Exactly transcribe the line that holds "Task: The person" and every remaining line of the records, up to and including the final one, with nothing else.
Data for processing section start
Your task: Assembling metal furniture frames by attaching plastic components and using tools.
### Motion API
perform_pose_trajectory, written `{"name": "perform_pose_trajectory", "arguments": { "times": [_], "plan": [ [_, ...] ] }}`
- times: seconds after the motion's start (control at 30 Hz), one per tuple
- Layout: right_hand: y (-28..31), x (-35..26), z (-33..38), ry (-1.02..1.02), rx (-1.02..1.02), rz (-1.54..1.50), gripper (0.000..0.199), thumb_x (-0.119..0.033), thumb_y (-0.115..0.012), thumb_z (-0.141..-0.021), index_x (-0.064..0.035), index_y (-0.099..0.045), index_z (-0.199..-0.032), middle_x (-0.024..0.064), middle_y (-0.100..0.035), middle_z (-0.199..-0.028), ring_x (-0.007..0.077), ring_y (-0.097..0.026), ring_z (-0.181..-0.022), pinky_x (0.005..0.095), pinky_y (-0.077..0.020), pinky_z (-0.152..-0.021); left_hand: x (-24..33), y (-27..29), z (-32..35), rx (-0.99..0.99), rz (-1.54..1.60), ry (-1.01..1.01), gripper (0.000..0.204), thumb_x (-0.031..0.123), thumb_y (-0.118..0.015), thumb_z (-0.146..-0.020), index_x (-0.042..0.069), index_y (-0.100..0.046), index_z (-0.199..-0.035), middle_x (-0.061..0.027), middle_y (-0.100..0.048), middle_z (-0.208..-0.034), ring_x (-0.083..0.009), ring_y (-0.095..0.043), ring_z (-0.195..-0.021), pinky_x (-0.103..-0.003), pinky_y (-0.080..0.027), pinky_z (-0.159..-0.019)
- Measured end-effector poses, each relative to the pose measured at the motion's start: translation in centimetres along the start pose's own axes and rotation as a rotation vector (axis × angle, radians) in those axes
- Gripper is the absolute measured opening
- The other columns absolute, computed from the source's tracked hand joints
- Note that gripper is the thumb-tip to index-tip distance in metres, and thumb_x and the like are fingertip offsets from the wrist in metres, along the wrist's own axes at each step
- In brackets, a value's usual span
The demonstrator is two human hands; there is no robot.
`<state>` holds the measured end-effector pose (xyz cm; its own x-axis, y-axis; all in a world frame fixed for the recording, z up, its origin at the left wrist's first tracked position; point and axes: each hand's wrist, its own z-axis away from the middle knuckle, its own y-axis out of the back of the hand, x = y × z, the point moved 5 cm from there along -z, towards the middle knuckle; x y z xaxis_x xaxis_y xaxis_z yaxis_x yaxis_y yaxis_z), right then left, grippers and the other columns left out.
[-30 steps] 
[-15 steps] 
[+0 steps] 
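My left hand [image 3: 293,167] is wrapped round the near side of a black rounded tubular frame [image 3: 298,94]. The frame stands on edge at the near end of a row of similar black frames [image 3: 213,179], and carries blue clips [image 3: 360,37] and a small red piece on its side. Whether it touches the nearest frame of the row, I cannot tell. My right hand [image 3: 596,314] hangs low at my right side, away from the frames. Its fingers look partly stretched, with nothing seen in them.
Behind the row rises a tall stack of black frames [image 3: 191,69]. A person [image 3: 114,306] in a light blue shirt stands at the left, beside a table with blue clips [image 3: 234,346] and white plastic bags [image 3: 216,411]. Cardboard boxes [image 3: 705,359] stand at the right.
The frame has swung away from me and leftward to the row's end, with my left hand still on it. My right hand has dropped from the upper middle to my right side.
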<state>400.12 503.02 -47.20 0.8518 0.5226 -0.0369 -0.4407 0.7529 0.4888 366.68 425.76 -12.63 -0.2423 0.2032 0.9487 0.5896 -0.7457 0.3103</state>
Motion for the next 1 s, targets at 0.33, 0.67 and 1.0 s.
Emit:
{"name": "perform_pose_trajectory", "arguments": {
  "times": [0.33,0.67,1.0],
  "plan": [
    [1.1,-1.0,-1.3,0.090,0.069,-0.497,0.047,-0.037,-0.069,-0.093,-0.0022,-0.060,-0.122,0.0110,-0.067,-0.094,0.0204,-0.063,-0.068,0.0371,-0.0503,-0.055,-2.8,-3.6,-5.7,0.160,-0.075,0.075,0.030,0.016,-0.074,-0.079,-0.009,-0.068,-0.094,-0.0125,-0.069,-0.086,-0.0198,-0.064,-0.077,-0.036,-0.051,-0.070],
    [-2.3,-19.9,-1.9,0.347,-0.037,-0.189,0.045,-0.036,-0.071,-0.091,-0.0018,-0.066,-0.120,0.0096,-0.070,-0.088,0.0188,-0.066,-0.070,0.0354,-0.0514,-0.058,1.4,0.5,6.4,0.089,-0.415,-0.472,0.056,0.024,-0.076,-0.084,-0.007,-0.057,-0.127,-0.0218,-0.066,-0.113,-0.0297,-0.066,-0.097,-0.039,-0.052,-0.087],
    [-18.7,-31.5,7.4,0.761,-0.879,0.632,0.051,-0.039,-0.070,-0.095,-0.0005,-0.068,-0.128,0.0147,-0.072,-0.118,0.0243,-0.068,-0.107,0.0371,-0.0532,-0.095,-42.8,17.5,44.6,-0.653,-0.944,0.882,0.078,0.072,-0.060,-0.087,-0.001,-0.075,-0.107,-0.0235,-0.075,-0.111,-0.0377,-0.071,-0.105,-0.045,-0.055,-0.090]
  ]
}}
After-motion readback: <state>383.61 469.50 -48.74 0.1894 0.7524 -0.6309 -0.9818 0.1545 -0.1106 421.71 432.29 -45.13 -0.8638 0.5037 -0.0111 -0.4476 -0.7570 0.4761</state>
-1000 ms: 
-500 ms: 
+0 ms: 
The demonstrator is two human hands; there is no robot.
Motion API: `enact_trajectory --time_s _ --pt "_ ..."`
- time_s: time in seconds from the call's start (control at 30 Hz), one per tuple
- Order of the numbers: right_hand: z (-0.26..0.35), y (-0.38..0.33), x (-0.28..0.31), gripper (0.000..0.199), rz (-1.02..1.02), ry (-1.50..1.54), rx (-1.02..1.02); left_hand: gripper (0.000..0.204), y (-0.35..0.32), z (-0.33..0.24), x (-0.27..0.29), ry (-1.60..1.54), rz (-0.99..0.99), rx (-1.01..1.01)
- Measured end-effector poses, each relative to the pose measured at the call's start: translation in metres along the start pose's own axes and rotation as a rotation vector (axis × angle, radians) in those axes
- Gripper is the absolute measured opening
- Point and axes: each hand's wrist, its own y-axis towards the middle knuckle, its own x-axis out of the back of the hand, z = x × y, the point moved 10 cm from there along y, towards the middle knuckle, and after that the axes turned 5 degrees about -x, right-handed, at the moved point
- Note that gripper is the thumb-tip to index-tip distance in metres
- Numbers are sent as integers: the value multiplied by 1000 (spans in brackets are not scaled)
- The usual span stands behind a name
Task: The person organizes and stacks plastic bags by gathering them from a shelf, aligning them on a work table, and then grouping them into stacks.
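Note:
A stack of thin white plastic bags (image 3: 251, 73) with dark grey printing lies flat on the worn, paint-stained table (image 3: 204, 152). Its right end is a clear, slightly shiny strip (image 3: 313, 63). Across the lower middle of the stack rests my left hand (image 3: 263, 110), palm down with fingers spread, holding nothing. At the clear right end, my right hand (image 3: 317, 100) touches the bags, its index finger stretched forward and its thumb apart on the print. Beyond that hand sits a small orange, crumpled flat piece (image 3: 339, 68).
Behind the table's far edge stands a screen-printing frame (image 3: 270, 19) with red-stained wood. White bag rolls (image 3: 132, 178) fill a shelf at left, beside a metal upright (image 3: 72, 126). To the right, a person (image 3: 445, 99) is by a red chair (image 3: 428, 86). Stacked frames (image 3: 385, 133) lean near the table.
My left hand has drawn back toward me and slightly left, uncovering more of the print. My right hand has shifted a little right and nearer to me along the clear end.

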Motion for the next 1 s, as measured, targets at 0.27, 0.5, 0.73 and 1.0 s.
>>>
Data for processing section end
Solution for this problem =>
Task: The person organizes and stacks plastic bags by gathering them from a shelf, aligning them on a work table, and then grouping them into stacks.
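Note:
A stack of thin white plastic bags (image 3: 251, 73) with dark grey printing lies flat on the worn, paint-stained table (image 3: 204, 152). Its right end is a clear, slightly shiny strip (image 3: 313, 63). Across the lower middle of the stack rests my left hand (image 3: 263, 110), palm down with fingers spread, holding nothing. At the clear right end, my right hand (image 3: 317, 100) touches the bags, its index finger stretched forward and its thumb apart on the print. Beyond that hand sits a small orange, crumpled flat piece (image 3: 339, 68).
Behind the table's far edge stands a screen-printing frame (image 3: 270, 19) with red-stained wood. White bag rolls (image 3: 132, 178) fill a shelf at left, beside a metal upright (image 3: 72, 126). To the right, a person (image 3: 445, 99) is by a red chair (image 3: 428, 86). Stacked frames (image 3: 385, 133) lean near the table.
My left hand has drawn back toward me and slightly left, uncovering more of the print. My right hand has shifted a little right and nearer to me along the clear end.
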
Motion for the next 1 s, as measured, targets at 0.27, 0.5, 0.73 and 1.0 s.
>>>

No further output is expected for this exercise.